Naturalmente gli attori si specializzavano in ruoli particolari ed ognuno, col tempo, finiva col conoscere una serie di battute già utilizzate altre volte e di cui si serviva all’occorrenza.
Il fatto che ogni attore si specializzasse in un certo tipo di personaggio, portò alla creazione delle “maschere”.
Altri generi letterari importanti per il tempo, furono il Melodramma, detto anche dramma musicale, in cui si cercava di riprodurre delle tragedie come quelle greche, accompagnate però dalla musica, e infine abbiamo il Romanzo, che nasce e si diffonde nel ‘600.
Esso rappresenta un genere proteiforme, che si distacca molto dalla tradizione classica e dalla produzione rinascimentale, caratterizzate entrambe da opere più complesse.
Quindi in un momento storico così depresso politicamente, socialmente ed economicamente, anche l’arte venne segnata da un periodo di decadimento. Le arti figurative e la poesia del Seicento furono giudicati successivamente in modo dispregiativo, tanto da vedersi affibbiati il termine di “barocco”.
La data conclusiva del barocco, coincide con la data della fondazione dell’Accademia dell’Arcadia, che venne istituita a Roma nel 1690 con il compito di restaurare il buon gusto nella poesia italiana, dopo la vergogna del barocco, rifacendosi alla semplicità ed all’eleganza dei classici antichi, senza però trascurare l’esempio dei poeti italiani, come il Petrarca.
Nel XVIII secolo, si diffuse poi in Europa l’Illuminismo. Nel giudizio degli illuministi il mondo era caratterizzato da un’infinità di pregiudizi e superstizioni. Perciò il filosofo dell’età dei lumi fu un’intellettuale consapevole della sua responsabilità sociale e dei suoi doveri verso l’umanità.
Collocandosi storicamente fra le due rivoluzioni, quella inglese e quella francese, l’Illuminismo voleva instaurare un regno della ragione dal quale fossero aboliti i privilegi nobiliari ed ecclesiastici, elevando a ideali la ragione, la libertà e l’uguaglianza.
Tutta la cultura europea risentì beneficamente dell’influenza dell’Illuminismo, che segnò un nuovo orientamento culturale specialmente in Itali e in Germania.
I due centri più vitali dell’Illuminismo italiano furono Milano e Napoli.

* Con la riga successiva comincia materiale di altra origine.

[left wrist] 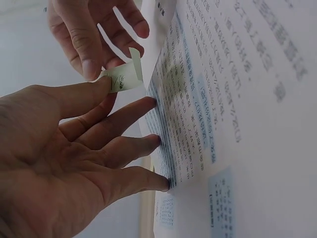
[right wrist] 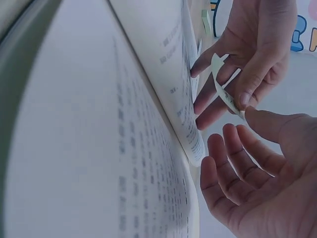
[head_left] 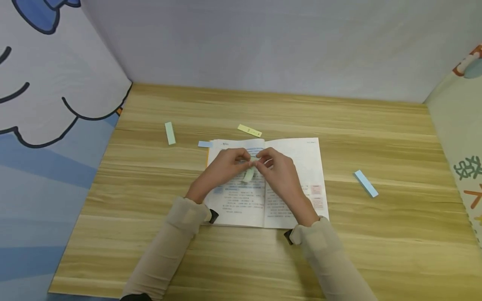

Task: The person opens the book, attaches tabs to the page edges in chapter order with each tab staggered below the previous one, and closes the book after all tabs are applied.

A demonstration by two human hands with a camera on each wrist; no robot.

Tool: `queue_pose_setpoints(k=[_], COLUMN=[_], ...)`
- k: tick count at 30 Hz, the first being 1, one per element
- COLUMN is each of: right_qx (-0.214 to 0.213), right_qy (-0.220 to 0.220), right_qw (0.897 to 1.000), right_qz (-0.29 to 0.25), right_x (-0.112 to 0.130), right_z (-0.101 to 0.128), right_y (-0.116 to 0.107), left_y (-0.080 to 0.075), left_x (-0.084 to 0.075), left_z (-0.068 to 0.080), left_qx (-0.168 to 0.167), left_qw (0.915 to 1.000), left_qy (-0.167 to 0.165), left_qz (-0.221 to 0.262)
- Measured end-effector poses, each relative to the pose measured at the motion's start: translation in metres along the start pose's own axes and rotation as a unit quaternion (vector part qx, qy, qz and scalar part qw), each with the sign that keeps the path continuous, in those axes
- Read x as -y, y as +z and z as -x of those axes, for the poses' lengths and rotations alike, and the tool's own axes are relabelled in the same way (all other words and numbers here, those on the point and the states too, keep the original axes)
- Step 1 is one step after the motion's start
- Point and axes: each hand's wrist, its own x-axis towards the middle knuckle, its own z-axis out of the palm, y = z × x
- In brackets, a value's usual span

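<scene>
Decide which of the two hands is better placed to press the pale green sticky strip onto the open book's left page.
Probably left. The left hand pinches the strip and its other fingertips already touch the left page; the right hand only pinches the strip's end.

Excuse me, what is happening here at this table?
A person holds a small green sticky strip between both hands above an open book on a wooden table. The left hand pinches one end, with its other fingers resting on the left page; the right hand pinches the other end. More strips lie loose: a green one, a yellow one and two blue ones.
</scene>
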Motion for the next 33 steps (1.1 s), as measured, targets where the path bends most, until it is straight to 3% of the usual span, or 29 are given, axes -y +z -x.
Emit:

Sempre nel Settecento, ci fu un’altra importante riforma, ad opera di Carlo Goldoni: la riforma della commedia.
Il Goldoni si prefisse di restituire alla letteratura italiana la commedia, sottraendola agli arbitrii delle compagnie teatrali che praticavano esclusivamente la “commedia dell’arte”, non scritta ma improvvisata dagli attori.
Oltre che essere scaduta nella volgarità, questa privava il teatro italiano della commedia d’autore, cosa che non avveniva nel resto d’Europa.
Nella sua opera riformatrice egli incontrò non poche resistenze sia da parte delle compagnie teatrali che da parte dello stesso pubblico. Procedette perciò per gradi componendo prima il “Momolo cortesan”, di cui scrisse per intero la sola parte del protagonista e lasciò le altre parti alla improvvisazione degli attori, poi scrisse “La donna di garbo”, di cui scrisse l’intero testo.
Da allora compose sempre e soltanto commedie interamente scritte, sforzandosi di conservare in esse la vivacità, la spigliatezza, l’arguzia tipiche della commedia dell’arte.